- _Exercise_
Consider the material that follows. How many of its lines contain "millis"? Reply with the number alone.

- _Given material_
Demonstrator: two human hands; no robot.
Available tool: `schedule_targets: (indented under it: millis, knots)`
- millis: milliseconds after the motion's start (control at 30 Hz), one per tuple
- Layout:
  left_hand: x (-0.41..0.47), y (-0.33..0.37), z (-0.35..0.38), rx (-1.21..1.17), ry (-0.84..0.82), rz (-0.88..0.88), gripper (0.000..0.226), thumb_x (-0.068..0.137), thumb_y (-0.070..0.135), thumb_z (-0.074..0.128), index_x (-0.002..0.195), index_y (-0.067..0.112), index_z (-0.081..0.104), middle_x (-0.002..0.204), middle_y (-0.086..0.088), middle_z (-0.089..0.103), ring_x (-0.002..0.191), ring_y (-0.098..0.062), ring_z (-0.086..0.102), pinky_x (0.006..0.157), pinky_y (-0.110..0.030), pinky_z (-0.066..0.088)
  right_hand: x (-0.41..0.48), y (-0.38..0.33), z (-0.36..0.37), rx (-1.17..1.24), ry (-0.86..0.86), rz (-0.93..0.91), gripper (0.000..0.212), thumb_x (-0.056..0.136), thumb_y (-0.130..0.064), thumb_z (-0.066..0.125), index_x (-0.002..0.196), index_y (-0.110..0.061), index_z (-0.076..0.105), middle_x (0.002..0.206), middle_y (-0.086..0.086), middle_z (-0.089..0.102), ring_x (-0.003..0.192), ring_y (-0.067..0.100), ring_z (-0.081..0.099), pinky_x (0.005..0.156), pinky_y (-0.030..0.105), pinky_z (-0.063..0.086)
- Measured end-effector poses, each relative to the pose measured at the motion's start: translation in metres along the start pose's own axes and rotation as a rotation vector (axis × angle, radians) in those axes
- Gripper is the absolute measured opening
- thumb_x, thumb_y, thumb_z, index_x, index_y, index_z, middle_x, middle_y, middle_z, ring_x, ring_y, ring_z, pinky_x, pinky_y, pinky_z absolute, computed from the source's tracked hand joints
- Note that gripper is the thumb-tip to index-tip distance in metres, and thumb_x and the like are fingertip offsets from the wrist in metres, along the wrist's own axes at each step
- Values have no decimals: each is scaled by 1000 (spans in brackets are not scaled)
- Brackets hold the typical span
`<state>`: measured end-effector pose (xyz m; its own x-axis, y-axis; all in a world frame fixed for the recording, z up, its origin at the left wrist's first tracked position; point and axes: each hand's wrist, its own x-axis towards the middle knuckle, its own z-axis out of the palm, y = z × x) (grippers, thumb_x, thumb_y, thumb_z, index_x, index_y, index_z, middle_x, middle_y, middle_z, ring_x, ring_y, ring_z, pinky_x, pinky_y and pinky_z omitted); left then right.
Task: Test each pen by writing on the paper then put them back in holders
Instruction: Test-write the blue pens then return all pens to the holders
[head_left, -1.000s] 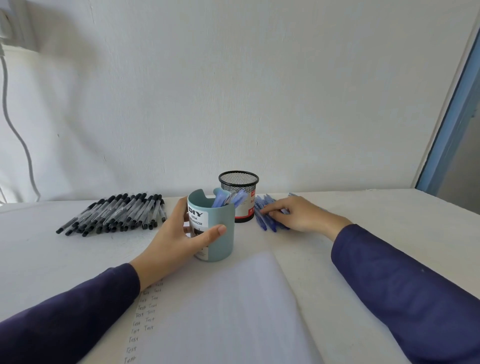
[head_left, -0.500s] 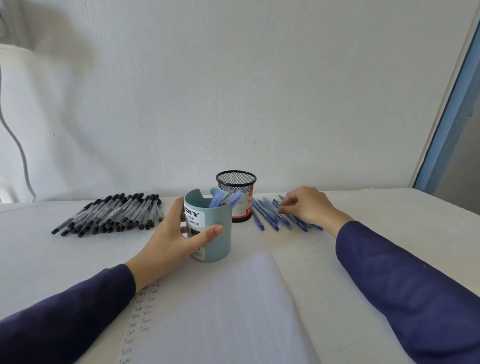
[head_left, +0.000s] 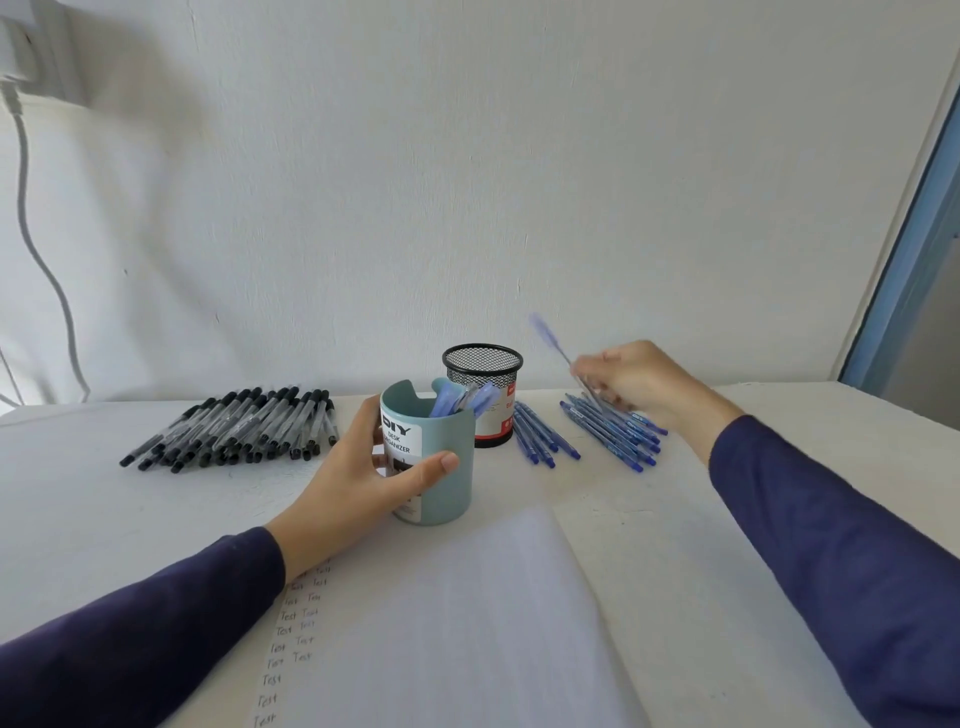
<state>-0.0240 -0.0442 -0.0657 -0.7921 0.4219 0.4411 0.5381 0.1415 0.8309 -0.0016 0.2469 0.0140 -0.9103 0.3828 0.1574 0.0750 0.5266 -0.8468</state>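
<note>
The left hand (head_left: 363, 483) wraps the teal holder (head_left: 441, 467), thumb across its front; the holder stands just past the paper's (head_left: 467, 623) far edge with blue pens inside. The right hand (head_left: 639, 384), lifted off the table (head_left: 78, 509), pinches a blurred blue pen (head_left: 550, 338) tilted up-left above the loose blue pens (head_left: 613, 431). These lie right of the mesh holder (head_left: 483, 374), and the black pens (head_left: 244, 423) lie well left, near the table's back edge.

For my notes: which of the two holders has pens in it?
The teal desk organizer in the left hand: blue pens stand in it. The black mesh holder shows none.
</note>
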Motion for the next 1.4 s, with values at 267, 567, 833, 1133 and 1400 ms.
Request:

- _Result_
2